The output should be a table with three columns: install_dt (the install date), installs (number of players who installed on that day), and Day1_retention (the calculated retention for that day).

Important constraints include that the table may contain multiple entries per player across different days, and the table can be large, so an efficient solution is necessary. Edge cases that could trip up a naive implementation include players who never log in again, players who have multiple devices, or days where no player returns.

Approaches

A brute-force approach would iterate through every player and their activity records to identify the install date, then check if they logged in the next day. While this works correctly, it requires scanning all activity for each player for every install date, leading to high time complexity that may not scale with large datasets.

The optimal approach uses SQL window functions and joins. The key insight is to compute each player's install date once, then check for the existence of a record on the next day using a self-join. This reduces repeated scanning and allows grouping by install date to calculate the retention metric efficiently.

Approach Time Complexity Space Complexity Notes
Brute Force O(N^2) O(N) Iterate each player and each day, inefficient for large tables
Optimal O(N) O(N) Compute install date, join on next day, aggregate by install date

Algorithm Walkthrough

  1. Compute Install Dates: For each player, find the minimum event_date to identify their install date. This ensures every player has a unique install date.
  2. Join Next-Day Activity: Perform a self-join on the table to check whether each player logged in the day after their install date. This identifies returning players for day one retention.
  3. Aggregate by Install Date: Group the data by install_dt and count both the total installs and the number of players who returned on the next day.
  4. Calculate Day One Retention: Divide the number of returning players by total installs for each install date, and round to two decimal places.
  5. Return Result: Select install_dt, installs, and Day1_retention as the final output.

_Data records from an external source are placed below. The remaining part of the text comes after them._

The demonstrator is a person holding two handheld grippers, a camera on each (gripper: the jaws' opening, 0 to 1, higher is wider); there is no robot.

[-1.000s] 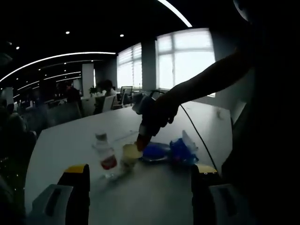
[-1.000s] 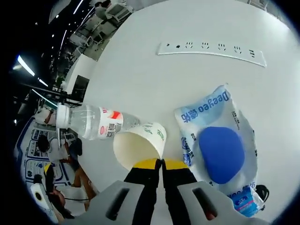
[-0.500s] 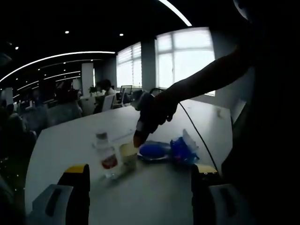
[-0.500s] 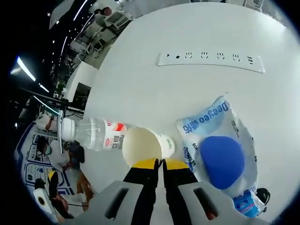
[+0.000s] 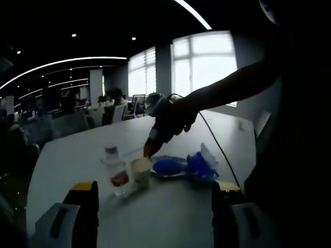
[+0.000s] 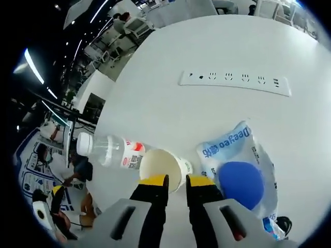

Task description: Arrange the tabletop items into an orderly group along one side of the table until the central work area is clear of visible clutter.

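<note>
Setting: dim open office with bright windows behind; white table (image 6: 170, 88) with a built-in socket strip (image 6: 235, 82).
Paper cup (image 6: 164, 168): stands upright on the table, cream inside, just above the right gripper's jaw tips in the right gripper view; in the left gripper view it sits between the bottle and the blue items.
Water bottle (image 6: 113, 151): clear, white cap, red-and-white label; upright, just beside the cup.
Wipes pack (image 6: 235, 155): pale blue, lying flat beside the cup, with a round blue lid (image 6: 241, 185) on it.
Right gripper (image 6: 177, 180): jaws slightly parted, a narrow gap between the yellow tips, nothing between them; poised just above the cup.
Left gripper (image 5: 155, 188): jaws wide apart, empty, well back from the group.
</note>
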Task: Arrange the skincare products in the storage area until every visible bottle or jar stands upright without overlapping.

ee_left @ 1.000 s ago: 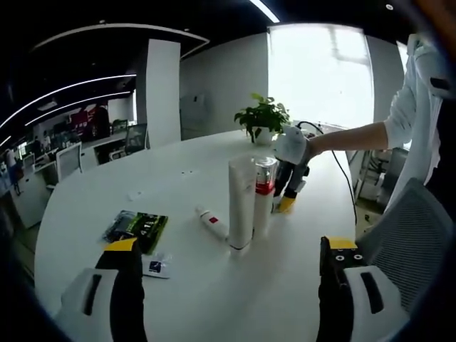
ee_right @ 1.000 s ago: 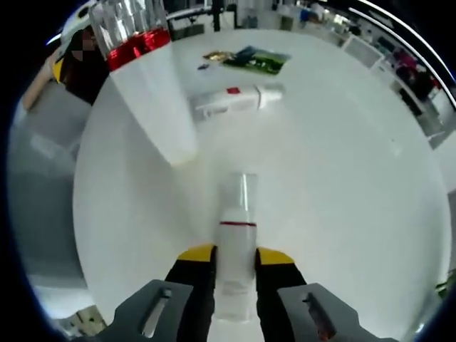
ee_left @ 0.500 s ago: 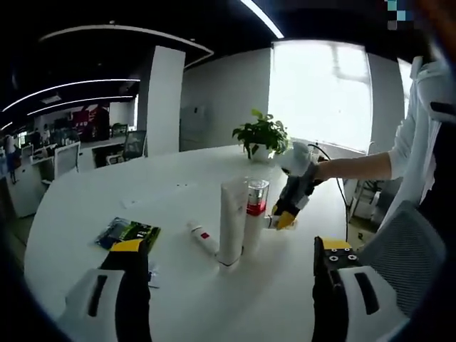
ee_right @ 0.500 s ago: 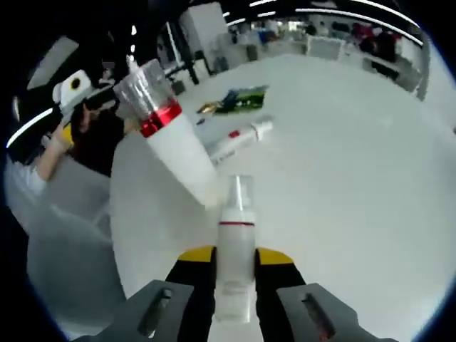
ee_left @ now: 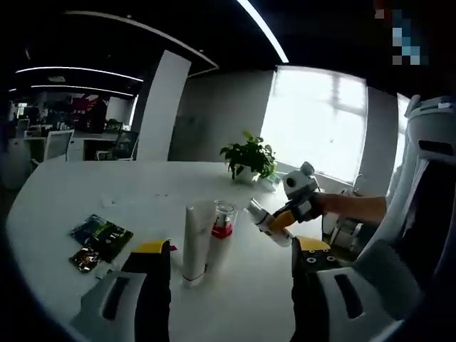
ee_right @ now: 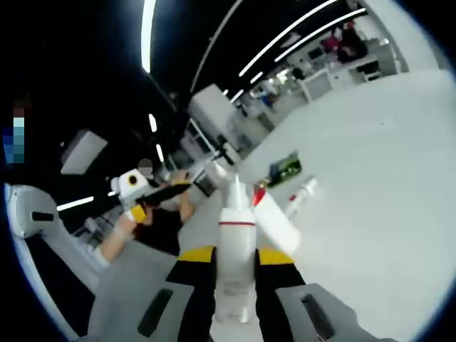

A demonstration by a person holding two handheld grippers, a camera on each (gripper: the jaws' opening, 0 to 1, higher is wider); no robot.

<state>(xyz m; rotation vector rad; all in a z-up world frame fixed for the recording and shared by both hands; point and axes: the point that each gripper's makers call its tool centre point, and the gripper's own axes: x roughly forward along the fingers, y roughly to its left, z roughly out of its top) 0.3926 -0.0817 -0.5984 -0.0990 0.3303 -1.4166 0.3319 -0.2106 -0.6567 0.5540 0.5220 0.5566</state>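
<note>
My right gripper (ee_right: 235,262) is clamped on a white pump bottle (ee_right: 236,242), carried tilted above the white table (ee_left: 64,192), presumably so I can set it down on its base. My left gripper (ee_left: 231,263) hangs empty, jaws wide apart, near the upright white tube (ee_left: 194,239) and red-banded bottle (ee_left: 221,235), which touch. A small tube (ee_right: 301,194) lies flat, needing righting.

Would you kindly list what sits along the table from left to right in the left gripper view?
Dark green packets → tall white tube → clear-capped bottle with a red band → white bottle held in the right hand-held gripper.
</note>
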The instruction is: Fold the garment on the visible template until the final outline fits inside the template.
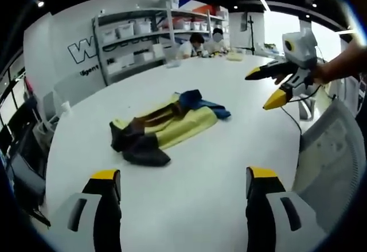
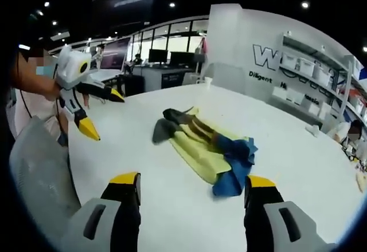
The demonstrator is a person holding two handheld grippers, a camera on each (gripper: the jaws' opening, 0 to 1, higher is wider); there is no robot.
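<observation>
A crumpled garment (image 1: 166, 126) in yellow, brown, blue and dark grey lies in a long heap on the white table (image 1: 206, 206). In the right gripper view the garment (image 2: 203, 146) has its blue end nearest me and its dark end farthest. My left gripper (image 1: 184, 174) is open above the table's near edge, short of the garment and holding nothing. My right gripper (image 2: 194, 180) is open too, just short of the blue end. Each gripper shows in the other's view, held in the air by a hand with jaws apart: the right gripper (image 1: 265, 87) and the left gripper (image 2: 103, 113).
Shelves with white boxes (image 1: 137, 34) stand behind the table, and people (image 1: 198, 44) sit at its far end. A grey mesh chair (image 1: 332, 149) stands at the table's edge, also seen as a chair back (image 2: 40, 166). A thin cable (image 1: 293, 121) runs across the table.
</observation>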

This works because the invariant is that each player’s install date is computed exactly once, and joining on the next day correctly identifies returning users, ensuring accurate retention calculation.

Python Solution

import pandas as pd

def day_one_retention(activity: pd.DataFrame) -> pd.DataFrame:
    # Step 1: Compute install date for each player
    install_dates = activity.groupby('player_id')['event_date'].min().reset_index()
    install_dates.rename(columns={'event_date': 'install_dt'}, inplace=True)
    
    # Step 2: Merge with activity to find next-day logins
    merged = install_dates.merge(
        activity,
        left_on='player_id',
        right_on='player_id',
        how='left'
    )
    
    # Step 3: Determine if login is on the next day
    merged['next_day_login'] = (merged['event_date'] - merged['install_dt']).dt.days == 1
    
    # Step 4: Aggregate by install date
    result = merged.groupby('install_dt').agg(
        installs=('player_id', 'nunique'),
        Day1_retention=('next_day_login', lambda x: round(x.sum() / x.nunique(), 2))
    ).reset_index()
    
    return result

This code first computes each player’s install date using groupby and min. It then merges back with the original table to find activity on the day after install. The next_day_login boolean column flags returning users, and aggregation computes both total installs and day one retention efficiently.

Go Solution

package main

import (
    "database/sql"
    _ "github.com/go-sql-driver/mysql"
    "fmt"
)

func DayOneRetention(db *sql.DB) ([]map[string]interface{}, error) {
    query := `
    WITH install_dates AS (
        SELECT player_id, MIN(event_date) AS install_dt
        FROM Activity
        GROUP BY player_id
    ),
    next_day_logins AS (
        SELECT i.install_dt, i.player_id
        FROM install_dates i
        LEFT JOIN Activity a
        ON i.player_id = a.player_id
        AND DATEDIFF(a.event_date, i.install_dt) = 1
    )
    SELECT 
        install_dt,
        COUNT(DISTINCT player_id) AS installs,
        ROUND(SUM(CASE WHEN a.player_id IS NOT NULL THEN 1 ELSE 0 END) / COUNT(DISTINCT i.player_id), 2) AS Day1_retention
    FROM install_dates i
    LEFT JOIN Activity a
    ON i.player_id = a.player_id AND DATEDIFF(a.event_date, i.install_dt) = 1
    GROUP BY install_dt
    `
    rows, err := db.Query(query)
    if err != nil {
        return nil, err
    }
    defer rows.Close()

    results := []map[string]interface{}{}
    for rows.Next() {
        var install_dt string
        var installs int
        var day1_retention float64
        if err := rows.Scan(&install_dt, &installs, &day1_retention); err != nil {
            return nil, err
        }
        results = append(results, map[string]interface{}{
            "install_dt": install_dt,
            "installs": installs,
            "Day1_retention": day1_retention,
        })
    }
    return results, nil
}

In Go, we leverage SQL for efficient computation. The query computes install dates, joins activity for the next day, and aggregates the results. The main difference from Python is the reliance on SQL for the heavy computation and scanning the sql.Rows to construct the Go data structure.

Worked Examples

For the given example:

  1. Player 1 installs on 2016-03-01 and logs in again on 2016-03-02.
  2. Player 3 installs on 2016-03-01 and does not log in on 2016-03-02.
  3. Player 2 installs on 2017-06-25 and does not log in the next day.

Grouping by install date:

install_dt installs next_day_logins Day1_retention
2016-03-01 2 1 0.50
2017-06-25 1 0 0.00

Complexity Analysis

Measure Complexity Explanation
Time O(N) Each player is processed once to compute install date, and joining on next-day activity is linear in the number of records.
Space O(N) Storage for install dates and merged dataset.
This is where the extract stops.